One of those truths is that punch out some dynamic/assertive (whisper it, rock) guitars in the middle of your country song and you can on like some force of nature that rustles bushes and ruffles feathers. That’s what happens in the opening track, Nobody Is No Better Than No One, where the hired band, Lucinda Williams’ Buick 6, bring exactly what they offer to their usual boss. That is, a bit of heft with implications, a whiskey-tempered mood, and low-top bluesy cruising, all of which play beneath or behind or around, but never over, the voice.


Such punch is always shown up best of course by its stark contrast, and that comes in the album’s closing track, What A Tender Thing, where a classy little half Chet Atkins/half Wes Montgomery guitar gives way eventually to a more siren-in-the-desert accompaniment to Hollick’s now front-centred, ultra-relaxed voice.


Another truth is that without having to strain you can create a trace of sadness that seeps beneath the skin by the slow call of an old school folk melody. We find that in Wilderness Tune, where nature’s fragility in our clumsy hands – a theme throughout the record – feels both beyond our limited understanding and yet palpable. (That it’s followed by an opening riff in Spend Your Christmas With Rita that tantalisingly suggest it’s about to become Richard and Linda Thompson’s I Want To See The Bright Lights Tonight, is a kind of folk/rock gift with purchase.)



Of course, space, a weeping pedal and a tremulously forlorn vocal, as you’ll find in the title track, can do sadness pretty darn well too. And maybe even evoke one of those Joshua Tree nights.


A further verity is that admiration and abnegation, or a small-town bar and church, are, like soul and country, but a thin wall apart most of the time. Take Vivienne, June, Dolly and Jolene where you can practically smell the desperation coming off Hollick, with its top note of desire and its undertone of impending guilt, and feel it echoed in the fuzzed guitar’s implied urgency and the rhythm section’s regretful drag. It’s a song about wanting and not wanting to know, doing and almost certainly paying the price – pure country and soul.


Or how about Impossible To Love which has a lingering memory of the rise and fall of gospel in the organ and backing vocals, a healthier dose of the finger snap/knee drop suited balladeer in its sensual rhythm, and a bar band guitar line that doubles up and turns theatrical in the mini solo.

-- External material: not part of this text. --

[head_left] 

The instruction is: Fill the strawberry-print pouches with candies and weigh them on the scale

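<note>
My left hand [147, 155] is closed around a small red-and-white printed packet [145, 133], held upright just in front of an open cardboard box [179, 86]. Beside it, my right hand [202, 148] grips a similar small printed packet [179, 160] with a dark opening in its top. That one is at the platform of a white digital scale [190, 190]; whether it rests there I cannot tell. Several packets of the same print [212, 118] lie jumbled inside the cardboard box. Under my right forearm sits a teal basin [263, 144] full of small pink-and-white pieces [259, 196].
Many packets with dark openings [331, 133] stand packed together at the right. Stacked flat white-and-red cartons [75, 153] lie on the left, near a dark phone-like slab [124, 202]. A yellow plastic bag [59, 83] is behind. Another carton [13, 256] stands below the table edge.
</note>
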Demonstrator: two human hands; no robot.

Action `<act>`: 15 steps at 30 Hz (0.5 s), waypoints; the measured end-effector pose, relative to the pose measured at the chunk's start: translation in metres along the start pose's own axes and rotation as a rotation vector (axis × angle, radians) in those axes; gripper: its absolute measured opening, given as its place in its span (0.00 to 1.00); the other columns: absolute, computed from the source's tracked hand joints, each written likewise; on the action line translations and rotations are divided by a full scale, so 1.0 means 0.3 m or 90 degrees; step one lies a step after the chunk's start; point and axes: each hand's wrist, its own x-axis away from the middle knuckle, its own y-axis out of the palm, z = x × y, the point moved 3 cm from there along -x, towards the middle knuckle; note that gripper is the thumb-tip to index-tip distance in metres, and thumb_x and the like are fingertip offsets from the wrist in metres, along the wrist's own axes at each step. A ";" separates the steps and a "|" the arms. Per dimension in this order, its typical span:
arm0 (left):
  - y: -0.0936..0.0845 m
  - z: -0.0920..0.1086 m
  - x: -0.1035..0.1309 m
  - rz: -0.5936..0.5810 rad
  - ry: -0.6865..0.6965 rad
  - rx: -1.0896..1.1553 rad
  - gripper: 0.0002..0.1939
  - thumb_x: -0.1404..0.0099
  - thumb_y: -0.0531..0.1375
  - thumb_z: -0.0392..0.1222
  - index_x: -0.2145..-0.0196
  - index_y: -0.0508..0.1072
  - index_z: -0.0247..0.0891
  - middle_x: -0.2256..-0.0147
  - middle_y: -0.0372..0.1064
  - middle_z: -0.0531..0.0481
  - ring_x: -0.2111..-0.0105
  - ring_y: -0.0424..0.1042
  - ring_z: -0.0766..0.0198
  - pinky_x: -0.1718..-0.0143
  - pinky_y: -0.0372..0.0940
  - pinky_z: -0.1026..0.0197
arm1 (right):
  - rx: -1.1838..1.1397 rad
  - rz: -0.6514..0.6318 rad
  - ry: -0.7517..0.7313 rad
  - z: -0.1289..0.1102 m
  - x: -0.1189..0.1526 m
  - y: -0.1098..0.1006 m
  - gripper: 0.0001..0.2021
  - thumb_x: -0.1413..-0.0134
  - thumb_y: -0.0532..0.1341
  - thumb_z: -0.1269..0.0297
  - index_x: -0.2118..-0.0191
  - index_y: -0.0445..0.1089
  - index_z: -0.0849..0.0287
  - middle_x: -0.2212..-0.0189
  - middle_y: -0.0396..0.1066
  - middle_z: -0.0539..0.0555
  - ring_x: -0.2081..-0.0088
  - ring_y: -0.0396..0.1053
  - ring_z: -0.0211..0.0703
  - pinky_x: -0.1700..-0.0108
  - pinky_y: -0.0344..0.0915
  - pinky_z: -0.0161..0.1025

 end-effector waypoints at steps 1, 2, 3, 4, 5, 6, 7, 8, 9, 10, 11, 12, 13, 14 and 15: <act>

The light touch of Me & Mine and Holdin’ On The Ones You Love pitches them in a daytime, family-hour honky tonk, and once you get past that Thompson-esque intro, Spend Your Christmas With Rita is a similarly warm and welcoming, but hardly revolutionary, slice of country familiar.


Indeed, by this point on the album its dawned on me that as much as I was enjoying the album, as much as the writing showed control of the form, I was now hoping that Hollick would actually refract the vision to something looser, less tethered, that struck out further to the edges. More, well, cosmic.